== Segment start ==
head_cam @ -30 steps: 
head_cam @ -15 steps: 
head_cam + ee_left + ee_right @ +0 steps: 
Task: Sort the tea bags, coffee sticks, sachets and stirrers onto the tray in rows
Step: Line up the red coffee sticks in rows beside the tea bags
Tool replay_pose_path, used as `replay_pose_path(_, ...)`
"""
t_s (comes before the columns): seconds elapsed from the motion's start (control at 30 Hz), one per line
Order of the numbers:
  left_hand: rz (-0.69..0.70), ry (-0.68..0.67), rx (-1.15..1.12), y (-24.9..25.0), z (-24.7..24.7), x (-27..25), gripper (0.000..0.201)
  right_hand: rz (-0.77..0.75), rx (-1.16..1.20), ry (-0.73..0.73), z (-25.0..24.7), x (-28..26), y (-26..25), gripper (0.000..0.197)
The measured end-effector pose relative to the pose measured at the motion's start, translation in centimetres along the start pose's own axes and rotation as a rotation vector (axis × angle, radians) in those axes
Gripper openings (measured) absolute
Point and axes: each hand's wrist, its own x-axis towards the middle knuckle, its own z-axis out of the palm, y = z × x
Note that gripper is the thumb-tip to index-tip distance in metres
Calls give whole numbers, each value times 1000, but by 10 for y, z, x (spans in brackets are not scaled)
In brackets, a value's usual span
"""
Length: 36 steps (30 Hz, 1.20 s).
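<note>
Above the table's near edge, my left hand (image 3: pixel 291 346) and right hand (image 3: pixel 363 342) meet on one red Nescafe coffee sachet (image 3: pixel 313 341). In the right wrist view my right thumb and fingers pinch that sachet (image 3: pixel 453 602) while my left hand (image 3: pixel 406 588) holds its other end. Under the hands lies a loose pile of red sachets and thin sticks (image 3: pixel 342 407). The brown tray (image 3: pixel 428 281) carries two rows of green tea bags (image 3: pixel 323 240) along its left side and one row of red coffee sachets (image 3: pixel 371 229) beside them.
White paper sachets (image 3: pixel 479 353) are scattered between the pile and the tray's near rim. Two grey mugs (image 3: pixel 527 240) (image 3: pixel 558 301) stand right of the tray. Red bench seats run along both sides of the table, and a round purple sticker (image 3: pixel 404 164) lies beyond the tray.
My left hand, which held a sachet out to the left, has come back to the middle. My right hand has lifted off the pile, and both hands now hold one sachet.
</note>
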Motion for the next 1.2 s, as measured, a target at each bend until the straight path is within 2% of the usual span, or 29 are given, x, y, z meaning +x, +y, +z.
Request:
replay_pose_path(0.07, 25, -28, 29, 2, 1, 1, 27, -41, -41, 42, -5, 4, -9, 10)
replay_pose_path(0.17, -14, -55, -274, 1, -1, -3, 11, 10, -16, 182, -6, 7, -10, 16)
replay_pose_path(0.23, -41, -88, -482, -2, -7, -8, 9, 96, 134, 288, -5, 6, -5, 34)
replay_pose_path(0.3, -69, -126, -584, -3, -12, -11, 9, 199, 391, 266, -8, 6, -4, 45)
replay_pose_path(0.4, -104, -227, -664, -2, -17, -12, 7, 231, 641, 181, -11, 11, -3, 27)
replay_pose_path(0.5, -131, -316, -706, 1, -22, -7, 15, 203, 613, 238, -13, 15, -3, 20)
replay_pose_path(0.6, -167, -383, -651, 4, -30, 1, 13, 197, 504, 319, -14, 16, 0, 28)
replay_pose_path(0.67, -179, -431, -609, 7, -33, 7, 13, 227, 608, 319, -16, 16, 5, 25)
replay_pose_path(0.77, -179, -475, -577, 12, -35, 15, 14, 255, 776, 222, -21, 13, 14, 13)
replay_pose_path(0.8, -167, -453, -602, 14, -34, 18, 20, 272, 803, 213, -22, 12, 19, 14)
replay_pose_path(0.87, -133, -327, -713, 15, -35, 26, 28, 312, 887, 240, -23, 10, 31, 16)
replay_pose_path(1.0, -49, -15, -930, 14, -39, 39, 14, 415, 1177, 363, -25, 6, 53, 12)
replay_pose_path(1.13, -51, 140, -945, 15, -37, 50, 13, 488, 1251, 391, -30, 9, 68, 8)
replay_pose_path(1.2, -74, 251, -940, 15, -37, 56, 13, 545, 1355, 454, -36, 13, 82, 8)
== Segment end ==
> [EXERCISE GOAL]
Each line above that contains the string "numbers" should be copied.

> [OUTPUT OF THE TASK]
Order of the numbers:
Calls give whole numbers, each value times 1000, but by 10 for y, z, x (spans in brackets are not scaled)

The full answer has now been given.